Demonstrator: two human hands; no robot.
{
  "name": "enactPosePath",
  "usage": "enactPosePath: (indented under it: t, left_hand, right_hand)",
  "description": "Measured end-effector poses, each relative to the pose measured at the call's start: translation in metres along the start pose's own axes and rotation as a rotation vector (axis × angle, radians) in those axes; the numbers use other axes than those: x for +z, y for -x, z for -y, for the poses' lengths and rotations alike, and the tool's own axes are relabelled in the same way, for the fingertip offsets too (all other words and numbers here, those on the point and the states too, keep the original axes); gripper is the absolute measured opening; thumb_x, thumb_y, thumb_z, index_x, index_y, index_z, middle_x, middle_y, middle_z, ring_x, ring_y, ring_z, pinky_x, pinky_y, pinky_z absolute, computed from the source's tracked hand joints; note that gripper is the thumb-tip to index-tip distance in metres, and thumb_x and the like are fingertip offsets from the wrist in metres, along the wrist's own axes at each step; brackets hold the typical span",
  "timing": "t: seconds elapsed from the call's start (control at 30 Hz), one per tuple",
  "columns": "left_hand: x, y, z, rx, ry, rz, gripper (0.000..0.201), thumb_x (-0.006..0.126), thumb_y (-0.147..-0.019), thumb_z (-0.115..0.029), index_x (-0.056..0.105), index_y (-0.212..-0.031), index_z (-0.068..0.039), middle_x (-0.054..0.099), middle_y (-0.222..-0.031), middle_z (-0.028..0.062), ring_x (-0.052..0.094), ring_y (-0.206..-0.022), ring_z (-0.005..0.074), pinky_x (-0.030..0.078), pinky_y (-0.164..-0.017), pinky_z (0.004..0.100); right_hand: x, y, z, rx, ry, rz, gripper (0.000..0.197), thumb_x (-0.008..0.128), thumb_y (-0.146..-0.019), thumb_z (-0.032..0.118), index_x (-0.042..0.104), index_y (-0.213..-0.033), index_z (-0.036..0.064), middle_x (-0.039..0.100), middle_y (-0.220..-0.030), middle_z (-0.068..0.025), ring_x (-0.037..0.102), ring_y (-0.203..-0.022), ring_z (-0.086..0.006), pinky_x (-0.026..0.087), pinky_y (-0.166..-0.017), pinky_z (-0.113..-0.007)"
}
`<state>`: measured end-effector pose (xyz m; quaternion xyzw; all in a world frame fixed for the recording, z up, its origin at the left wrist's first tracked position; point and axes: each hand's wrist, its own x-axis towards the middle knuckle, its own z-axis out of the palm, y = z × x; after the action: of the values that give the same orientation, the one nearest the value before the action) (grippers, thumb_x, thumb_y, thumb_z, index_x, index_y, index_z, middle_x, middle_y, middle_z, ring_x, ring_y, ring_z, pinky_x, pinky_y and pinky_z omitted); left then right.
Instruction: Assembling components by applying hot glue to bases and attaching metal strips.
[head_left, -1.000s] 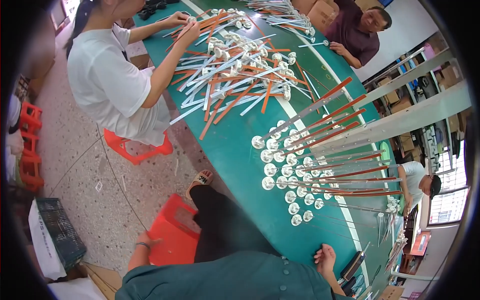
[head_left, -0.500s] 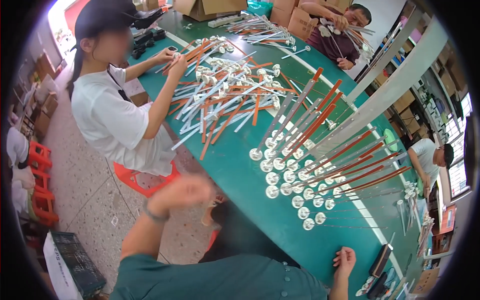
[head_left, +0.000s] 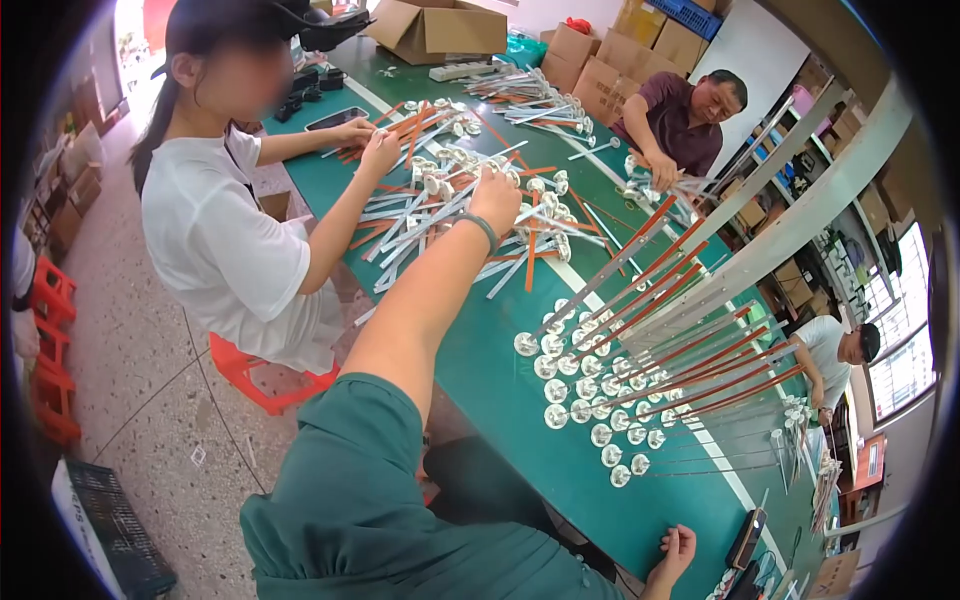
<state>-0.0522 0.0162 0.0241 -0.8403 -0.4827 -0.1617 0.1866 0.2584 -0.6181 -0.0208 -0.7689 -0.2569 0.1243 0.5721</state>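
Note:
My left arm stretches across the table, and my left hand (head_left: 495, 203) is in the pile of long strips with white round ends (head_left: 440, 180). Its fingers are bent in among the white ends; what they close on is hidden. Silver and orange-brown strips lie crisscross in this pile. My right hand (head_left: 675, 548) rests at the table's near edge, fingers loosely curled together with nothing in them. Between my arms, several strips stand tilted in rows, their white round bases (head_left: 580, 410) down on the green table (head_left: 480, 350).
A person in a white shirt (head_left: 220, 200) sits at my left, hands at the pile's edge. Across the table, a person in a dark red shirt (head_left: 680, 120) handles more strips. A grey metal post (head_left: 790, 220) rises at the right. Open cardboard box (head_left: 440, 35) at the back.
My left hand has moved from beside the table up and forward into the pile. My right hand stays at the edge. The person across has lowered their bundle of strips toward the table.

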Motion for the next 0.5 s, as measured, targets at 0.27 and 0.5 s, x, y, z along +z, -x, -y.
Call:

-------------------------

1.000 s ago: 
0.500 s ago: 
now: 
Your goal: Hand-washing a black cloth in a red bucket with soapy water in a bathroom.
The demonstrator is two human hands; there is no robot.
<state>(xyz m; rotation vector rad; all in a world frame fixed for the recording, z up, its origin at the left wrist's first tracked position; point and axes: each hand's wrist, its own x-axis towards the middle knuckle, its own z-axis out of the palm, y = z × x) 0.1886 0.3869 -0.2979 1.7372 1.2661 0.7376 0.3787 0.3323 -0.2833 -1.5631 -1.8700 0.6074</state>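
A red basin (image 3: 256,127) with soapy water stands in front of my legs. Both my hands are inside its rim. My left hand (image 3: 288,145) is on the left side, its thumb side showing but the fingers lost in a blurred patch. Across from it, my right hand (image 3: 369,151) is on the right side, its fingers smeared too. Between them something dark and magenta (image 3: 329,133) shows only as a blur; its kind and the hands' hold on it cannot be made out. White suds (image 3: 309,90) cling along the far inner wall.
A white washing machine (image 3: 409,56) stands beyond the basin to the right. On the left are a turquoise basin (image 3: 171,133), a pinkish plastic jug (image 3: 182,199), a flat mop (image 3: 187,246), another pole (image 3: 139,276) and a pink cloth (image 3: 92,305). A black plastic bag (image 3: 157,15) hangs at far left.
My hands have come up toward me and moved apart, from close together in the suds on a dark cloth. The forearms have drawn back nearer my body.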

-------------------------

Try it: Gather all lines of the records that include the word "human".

Response below:
Demonstrator: two human hands; no robot.
The demonstrator is two human hands; there is no robot.

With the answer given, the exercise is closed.